Version: 1.0
Supports the initial step of fluxomic analysis from 13C raw data presented in Metabolights: read CDF files, created by mass spectrometry machine, and evaluate the mass spectra of 13C-labeled metabolites.
RaMID is a computer program designed to read the machine-generated files saved in netCDF format containing registered time course of m/z chromatograms. It evaluates the peaks of mass isotopomer distribution (MID) making them ready for further correction for natural isotope occurrence. RaMID is written in “R”, uses library “ncdf4” (it should be installed before the first use of RaMID), and contains several functions, located in the files “ramid.R” and "libcdf.R," designed to read CDF files, analyze and visualize the spectra that they contain.
- primary processing of 13C mass isotopomer data obtained with GCMS
- Preprocessing of raw data
- initiation of workflows of the data analysis
- Isotopic Labeling Analysis / 13C
- MS
RaMID reads the CDF files presented in the working directory, and then
- separates the time courses for selected m/z peaks corresponding to specific mass isotopomers;
- corrects baseline for each selected mz;
- chooses the time points corresponding to the peak intensities where the measured values are less contaminated by other compounds and thus is the most representative of the real analyzed distribution of mass isotopomers;
- evaluates this distribution, and saves it in files readable by MIDcor, a program, which performs the next step of the analysis, i.e. correction of the RaMID spectra for natural isotope occurrence, which is necessary to carry out a fluxomic analysis.
- screenshot of input data (format Metabolights), output is the same format with one more column added: corrected mass spectrum
- Vitaly Selivanov (Universitat de Barcelona)
- N/A
- Way 1. Accessing RaMID code directly, downloading it from the GitHub repository.
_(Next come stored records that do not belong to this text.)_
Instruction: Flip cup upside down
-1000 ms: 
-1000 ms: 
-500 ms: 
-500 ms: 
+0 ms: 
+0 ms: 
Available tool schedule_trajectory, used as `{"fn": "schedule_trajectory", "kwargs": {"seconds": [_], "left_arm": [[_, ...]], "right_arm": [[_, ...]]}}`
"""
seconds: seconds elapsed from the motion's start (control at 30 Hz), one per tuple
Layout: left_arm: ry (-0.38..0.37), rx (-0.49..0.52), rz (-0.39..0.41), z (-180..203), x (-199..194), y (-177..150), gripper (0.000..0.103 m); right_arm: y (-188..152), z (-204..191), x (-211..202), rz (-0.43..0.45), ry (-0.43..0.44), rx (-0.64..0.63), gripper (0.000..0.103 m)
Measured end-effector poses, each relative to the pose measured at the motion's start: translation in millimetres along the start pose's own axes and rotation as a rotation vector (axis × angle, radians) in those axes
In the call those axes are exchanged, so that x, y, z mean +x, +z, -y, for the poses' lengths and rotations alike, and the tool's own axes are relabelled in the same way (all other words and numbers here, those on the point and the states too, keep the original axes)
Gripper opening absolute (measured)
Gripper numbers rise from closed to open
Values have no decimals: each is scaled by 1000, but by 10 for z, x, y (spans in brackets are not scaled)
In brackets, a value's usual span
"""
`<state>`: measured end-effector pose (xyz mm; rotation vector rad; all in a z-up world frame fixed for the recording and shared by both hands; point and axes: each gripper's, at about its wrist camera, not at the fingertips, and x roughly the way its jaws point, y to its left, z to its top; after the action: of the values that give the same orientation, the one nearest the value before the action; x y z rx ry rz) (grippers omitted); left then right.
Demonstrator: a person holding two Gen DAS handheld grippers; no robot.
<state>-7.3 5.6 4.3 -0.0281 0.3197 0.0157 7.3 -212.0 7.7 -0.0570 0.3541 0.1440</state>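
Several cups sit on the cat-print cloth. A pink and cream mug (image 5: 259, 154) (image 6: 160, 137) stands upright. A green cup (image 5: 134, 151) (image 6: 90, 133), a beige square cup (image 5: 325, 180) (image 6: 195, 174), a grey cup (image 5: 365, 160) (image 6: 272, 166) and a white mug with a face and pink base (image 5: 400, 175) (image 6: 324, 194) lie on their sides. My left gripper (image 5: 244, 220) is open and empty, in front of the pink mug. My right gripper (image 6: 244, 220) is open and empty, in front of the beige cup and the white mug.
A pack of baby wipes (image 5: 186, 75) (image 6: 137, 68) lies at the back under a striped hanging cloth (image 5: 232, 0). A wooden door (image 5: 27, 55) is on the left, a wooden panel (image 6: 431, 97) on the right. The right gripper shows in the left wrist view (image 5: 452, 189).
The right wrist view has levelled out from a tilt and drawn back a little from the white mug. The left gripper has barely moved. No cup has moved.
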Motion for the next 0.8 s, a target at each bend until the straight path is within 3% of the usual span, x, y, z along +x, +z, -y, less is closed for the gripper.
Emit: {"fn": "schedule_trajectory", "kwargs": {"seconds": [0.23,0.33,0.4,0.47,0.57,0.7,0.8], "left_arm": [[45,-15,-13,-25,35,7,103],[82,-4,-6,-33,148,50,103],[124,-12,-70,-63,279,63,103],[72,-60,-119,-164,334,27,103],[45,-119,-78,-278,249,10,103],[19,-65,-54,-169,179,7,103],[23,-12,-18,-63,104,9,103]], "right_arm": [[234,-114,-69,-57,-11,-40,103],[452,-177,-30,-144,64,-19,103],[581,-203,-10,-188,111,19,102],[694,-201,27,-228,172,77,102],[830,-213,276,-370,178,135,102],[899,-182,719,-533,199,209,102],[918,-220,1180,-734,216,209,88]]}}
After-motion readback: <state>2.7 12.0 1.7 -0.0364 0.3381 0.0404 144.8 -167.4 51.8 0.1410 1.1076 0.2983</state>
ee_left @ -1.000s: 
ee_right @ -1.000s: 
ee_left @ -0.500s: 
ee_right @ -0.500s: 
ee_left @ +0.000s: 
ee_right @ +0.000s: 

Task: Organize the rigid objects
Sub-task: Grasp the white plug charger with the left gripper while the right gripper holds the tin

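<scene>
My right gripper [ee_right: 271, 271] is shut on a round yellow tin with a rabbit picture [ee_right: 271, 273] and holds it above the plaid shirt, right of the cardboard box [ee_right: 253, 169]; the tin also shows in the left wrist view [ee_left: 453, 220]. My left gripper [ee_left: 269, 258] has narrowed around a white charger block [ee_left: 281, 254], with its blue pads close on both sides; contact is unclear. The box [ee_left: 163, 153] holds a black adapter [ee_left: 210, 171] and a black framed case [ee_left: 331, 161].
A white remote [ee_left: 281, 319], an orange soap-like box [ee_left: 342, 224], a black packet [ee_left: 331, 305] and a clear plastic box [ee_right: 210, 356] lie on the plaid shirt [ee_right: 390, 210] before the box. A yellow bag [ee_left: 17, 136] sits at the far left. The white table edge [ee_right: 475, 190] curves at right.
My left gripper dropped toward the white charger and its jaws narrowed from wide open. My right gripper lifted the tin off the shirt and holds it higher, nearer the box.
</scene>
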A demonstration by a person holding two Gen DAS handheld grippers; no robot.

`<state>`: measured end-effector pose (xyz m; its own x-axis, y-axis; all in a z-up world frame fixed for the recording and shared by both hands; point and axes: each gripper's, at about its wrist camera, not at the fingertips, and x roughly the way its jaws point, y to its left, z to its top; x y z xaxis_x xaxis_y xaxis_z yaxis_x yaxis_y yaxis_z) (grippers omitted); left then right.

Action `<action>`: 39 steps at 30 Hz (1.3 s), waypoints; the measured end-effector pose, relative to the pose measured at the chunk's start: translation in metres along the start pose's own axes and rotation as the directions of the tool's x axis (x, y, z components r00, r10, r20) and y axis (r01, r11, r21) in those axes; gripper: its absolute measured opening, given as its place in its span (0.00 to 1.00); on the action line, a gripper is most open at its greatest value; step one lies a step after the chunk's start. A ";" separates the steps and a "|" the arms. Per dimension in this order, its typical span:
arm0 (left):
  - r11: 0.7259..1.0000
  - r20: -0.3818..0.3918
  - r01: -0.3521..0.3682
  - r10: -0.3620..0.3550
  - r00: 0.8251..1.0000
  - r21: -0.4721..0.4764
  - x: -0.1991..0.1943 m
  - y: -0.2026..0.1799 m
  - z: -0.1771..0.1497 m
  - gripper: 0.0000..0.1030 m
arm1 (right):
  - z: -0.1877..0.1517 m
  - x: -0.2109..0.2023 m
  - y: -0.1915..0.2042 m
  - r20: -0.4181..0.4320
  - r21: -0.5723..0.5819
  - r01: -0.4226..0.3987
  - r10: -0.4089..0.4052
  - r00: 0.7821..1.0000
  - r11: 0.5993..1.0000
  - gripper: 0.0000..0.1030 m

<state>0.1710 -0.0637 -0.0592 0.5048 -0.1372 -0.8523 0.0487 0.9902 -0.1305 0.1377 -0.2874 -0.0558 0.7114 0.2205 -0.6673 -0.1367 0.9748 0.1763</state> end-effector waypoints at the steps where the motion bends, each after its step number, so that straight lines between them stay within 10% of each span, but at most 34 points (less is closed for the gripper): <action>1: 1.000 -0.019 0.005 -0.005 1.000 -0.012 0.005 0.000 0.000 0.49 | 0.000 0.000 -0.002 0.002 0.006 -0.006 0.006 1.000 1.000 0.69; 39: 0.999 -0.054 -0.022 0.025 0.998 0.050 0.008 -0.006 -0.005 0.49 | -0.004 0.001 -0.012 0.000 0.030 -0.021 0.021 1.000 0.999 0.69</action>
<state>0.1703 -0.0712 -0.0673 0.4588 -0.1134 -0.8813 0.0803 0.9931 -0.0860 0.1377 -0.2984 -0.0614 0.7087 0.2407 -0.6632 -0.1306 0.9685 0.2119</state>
git clone https://github.com/seliv55/RaMID
Optionally a library of R-functions "ramid" can be created
cd <.../>RaMID
sudo R
library(devtools)
build()
install()
- Way 2. Using docker image of RaMID.
The image can be pulled from repo:
docker pull container-registry.phenomenal-h2020.eu/phnmnl/ramid
or installed locally using a local copy of this repo:
git clone https://github.com/phnmnl/container-ramid
cd <...>/container-ramid
docker build -t ramid .
Here to create the docker image, the same github repository "https://github.com/seliv55/RaMID" is used.
- Direct execution of the downloaded code. Load the necessary libraries:
R
library(ramid) # optionally, if this library was created
library(ncdf4)
Optionally, in R environment read the code directly (if the library "ramid" was not created):
source("R/ramid.R")
source("R/libcdf.R")
Then run the main program:
ruramid(inFile, ouFile, cdfzip )
here the parameters are: 'infile' is the name of a file containing input information (metabolites of interest, retention time, beginning of m/z interval), 'ouFile' is the output file with the result (extracted intensities for m/z constituting the mass spectra), and 'cdfzip' is a .zip archive containing CDF files with a registration of ions after each single injections into the mass spectrometer.
- To run RaMID as a docker image, created locally, go to a folder, containing the input data, and run the image:
docker run -it -v $PWD:/data ramid -i /data/inFile -o /data/ouFile -z /data/data/cdfzip
To run RaMID as a docker image created in the PhenoMeNal repository, execute
docker run -it -v $PWD:/data container-registry.phenomenal-h2020.eu/phnmnl/ramid -i /data/inFile -o /data/ouFile -z /data/data/cdfzip
RaMID can be used also without all the previous steps of downloading the code or docher image installation, but directly as a part of PhenoMeNal Cloud Research Environment. Go to Fluxomics tool category, and then click on ramid, and fill the expected input files, then press Run. Additionally, the tool can be used as part of a workflow with Midcor, Iso2flux and the Escher-Fluxomics tools. On a PhenoMeNal deployed CRE you should find as well a Fluxomics Stationary workflow, which includes RaMID. This way of using it is described here.
- in the first example Ramid extracts the m/z peaks distribution from monopeak CDF files, i.e. files that contain time course of m/z for only one metabolite of interest. Archive containing such data is "data/exam1.zip" and correspinding additional input information and output results are in "exam1in.csv" and "exam1ou.csv". The following command starts this analysis:
ruramid(inFile="exam1in.csv",ouFile="exam1ou.csv",cdfzip="data/exam1.zip")
- in the second example Ramid extracts the m/z peaks distribution from CDF files that contain time course of m/z for several metabolites of interest, but separate m/z regions are measured for each metabolite. The corresponding data are contained in "data/exam2.zip","exam2in.csv" and output is in "exam2ou.csv". Respectively, to run the third example the parameters are "data/exam3.zip","exam3in.csv" and "exam3ou.csv". It contains recordings for all metabolites of interest in each CDF file. The m/z intervals for them could be not separated.